### AIM OF THE TASK
Copy every line of the material exactly as it stands.

### SUPPLIED DATA
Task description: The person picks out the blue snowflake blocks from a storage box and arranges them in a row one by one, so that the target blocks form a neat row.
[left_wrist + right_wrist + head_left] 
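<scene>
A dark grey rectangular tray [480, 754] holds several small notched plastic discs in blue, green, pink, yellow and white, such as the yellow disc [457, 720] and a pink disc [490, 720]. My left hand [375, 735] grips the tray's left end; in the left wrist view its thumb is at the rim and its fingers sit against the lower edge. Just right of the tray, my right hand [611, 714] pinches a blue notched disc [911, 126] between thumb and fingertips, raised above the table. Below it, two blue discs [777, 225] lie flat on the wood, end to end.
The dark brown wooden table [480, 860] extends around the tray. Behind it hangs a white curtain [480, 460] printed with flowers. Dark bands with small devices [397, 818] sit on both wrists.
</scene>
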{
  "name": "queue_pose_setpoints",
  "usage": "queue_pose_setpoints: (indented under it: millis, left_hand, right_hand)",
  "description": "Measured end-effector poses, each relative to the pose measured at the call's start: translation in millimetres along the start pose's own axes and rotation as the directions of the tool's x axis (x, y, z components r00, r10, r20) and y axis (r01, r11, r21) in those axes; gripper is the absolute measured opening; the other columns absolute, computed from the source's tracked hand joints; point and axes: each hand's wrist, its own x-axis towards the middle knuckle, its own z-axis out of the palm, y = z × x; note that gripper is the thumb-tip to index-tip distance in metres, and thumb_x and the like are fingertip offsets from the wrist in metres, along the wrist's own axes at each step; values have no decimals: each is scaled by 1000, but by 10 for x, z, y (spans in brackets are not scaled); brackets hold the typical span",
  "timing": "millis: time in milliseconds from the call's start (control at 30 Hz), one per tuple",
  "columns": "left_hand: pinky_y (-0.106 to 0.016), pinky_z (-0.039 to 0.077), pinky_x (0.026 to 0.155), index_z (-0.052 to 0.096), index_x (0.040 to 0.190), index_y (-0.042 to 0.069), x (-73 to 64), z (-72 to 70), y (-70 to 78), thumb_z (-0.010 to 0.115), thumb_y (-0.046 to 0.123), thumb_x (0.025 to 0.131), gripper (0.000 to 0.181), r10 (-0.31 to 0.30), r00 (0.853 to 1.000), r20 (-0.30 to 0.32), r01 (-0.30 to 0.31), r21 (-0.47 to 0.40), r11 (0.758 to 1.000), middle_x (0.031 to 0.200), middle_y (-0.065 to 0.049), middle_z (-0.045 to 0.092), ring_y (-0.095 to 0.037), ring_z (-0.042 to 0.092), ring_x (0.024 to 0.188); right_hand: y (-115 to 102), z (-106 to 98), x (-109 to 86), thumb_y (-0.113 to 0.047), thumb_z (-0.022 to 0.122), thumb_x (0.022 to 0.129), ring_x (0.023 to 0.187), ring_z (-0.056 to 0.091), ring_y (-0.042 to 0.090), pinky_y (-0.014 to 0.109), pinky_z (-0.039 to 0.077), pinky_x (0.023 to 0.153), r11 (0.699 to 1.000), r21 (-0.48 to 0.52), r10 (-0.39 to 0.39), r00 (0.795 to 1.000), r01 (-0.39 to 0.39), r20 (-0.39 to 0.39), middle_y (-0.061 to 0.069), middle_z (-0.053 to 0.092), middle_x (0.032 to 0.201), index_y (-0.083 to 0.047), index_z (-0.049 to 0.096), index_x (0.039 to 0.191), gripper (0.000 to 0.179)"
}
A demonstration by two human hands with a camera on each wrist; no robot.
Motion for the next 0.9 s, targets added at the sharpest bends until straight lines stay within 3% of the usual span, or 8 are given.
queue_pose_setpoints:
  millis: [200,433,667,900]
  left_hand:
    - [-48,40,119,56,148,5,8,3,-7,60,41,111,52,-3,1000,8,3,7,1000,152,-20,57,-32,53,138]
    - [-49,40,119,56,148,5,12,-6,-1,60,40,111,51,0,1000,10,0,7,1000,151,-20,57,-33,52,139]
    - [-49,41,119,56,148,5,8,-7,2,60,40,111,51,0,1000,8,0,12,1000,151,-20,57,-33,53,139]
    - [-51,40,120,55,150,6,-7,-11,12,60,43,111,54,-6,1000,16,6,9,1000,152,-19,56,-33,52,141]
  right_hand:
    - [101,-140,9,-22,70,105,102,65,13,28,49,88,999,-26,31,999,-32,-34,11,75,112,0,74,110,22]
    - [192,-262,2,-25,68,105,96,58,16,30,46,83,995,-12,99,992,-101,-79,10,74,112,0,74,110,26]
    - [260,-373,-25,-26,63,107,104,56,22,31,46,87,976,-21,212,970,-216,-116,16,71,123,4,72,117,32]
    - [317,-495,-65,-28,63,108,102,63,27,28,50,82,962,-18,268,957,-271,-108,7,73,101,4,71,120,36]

### SOLUTION
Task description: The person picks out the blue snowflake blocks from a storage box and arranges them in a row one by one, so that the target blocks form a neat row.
[left_wrist + right_wrist + head_left] 
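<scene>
A dark grey rectangular tray [480, 754] holds several small notched plastic discs in blue, green, pink, yellow and white, such as the yellow disc [457, 720] and a pink disc [490, 720]. My left hand [375, 735] grips the tray's left end; in the left wrist view its thumb is at the rim and its fingers sit against the lower edge. Just right of the tray, my right hand [611, 714] pinches a blue notched disc [911, 126] between thumb and fingertips, raised above the table. Below it, two blue discs [777, 225] lie flat on the wood, end to end.
The dark brown wooden table [480, 860] extends around the tray. Behind it hangs a white curtain [480, 460] printed with flowers. Dark bands with small devices [397, 818] sit on both wrists.
</scene>
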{
  "name": "queue_pose_setpoints",
  "usage": "queue_pose_setpoints: (indented under it: millis, left_hand, right_hand)",
  "description": "Measured end-effector poses, each relative to the pose measured at the call's start: translation in millimetres along the start pose's own axes and rotation as the directions of the tool's x axis (x, y, z components r00, r10, r20) and y axis (r01, r11, r21) in those axes; gripper is the absolute measured opening; the other columns absolute, computed from the source's tracked hand joints; point and axes: each hand's wrist, its own x-axis towards the middle knuckle, its own z-axis out of the palm, y = z × x; note that gripper is the thumb-tip to index-tip distance in metres, and thumb_x and the like are fingertip offsets from the wrist in metres, along the wrist's own axes at each step; values have no decimals: each is scaled by 1000, but by 10 for x, z, y (spans in brackets are not scaled); brackets hold the typical span",
  "timing": "millis: time in milliseconds from the call's start (control at 30 Hz), one per tuple",
  "columns": "left_hand: pinky_y (-0.106 to 0.016), pinky_z (-0.039 to 0.077), pinky_x (0.026 to 0.155), index_z (-0.052 to 0.096), index_x (0.040 to 0.190), index_y (-0.042 to 0.069), x (-73 to 64), z (-72 to 70), y (-70 to 78), thumb_z (-0.010 to 0.115), thumb_y (-0.046 to 0.123), thumb_x (0.025 to 0.131), gripper (0.000 to 0.181), r10 (-0.31 to 0.30), r00 (0.853 to 1.000), r20 (-0.30 to 0.32), r01 (-0.30 to 0.31), r21 (-0.47 to 0.40), r11 (0.758 to 1.000), middle_x (0.031 to 0.200), middle_y (-0.065 to 0.049), middle_z (-0.045 to 0.092), ring_y (-0.095 to 0.037), ring_z (-0.042 to 0.092), ring_x (0.024 to 0.188); right_hand: y (-115 to 102), z (-106 to 98), x (-109 to 86), thumb_y (-0.113 to 0.047), thumb_z (-0.022 to 0.122), thumb_x (0.022 to 0.129), ring_x (0.023 to 0.187), ring_z (-0.056 to 0.091), ring_y (-0.042 to 0.090), pinky_y (-0.014 to 0.109), pinky_z (-0.039 to 0.077), pinky_x (0.023 to 0.153), r11 (0.699 to 1.000), r21 (-0.48 to 0.52), r10 (-0.39 to 0.39), r00 (0.795 to 1.000), r01 (-0.39 to 0.39), r20 (-0.39 to 0.39), middle_y (-0.061 to 0.069), middle_z (-0.053 to 0.092), middle_x (0.032 to 0.201), index_y (-0.083 to 0.047), index_z (-0.049 to 0.096), index_x (0.039 to 0.191), gripper (0.000 to 0.179)"
}
A demonstration by two human hands with a camera on each wrist; no robot.
Motion for the next 0.9 s, targets added at the sharpest bends until straight lines stay within 3% of the usual span, or 8 are given.
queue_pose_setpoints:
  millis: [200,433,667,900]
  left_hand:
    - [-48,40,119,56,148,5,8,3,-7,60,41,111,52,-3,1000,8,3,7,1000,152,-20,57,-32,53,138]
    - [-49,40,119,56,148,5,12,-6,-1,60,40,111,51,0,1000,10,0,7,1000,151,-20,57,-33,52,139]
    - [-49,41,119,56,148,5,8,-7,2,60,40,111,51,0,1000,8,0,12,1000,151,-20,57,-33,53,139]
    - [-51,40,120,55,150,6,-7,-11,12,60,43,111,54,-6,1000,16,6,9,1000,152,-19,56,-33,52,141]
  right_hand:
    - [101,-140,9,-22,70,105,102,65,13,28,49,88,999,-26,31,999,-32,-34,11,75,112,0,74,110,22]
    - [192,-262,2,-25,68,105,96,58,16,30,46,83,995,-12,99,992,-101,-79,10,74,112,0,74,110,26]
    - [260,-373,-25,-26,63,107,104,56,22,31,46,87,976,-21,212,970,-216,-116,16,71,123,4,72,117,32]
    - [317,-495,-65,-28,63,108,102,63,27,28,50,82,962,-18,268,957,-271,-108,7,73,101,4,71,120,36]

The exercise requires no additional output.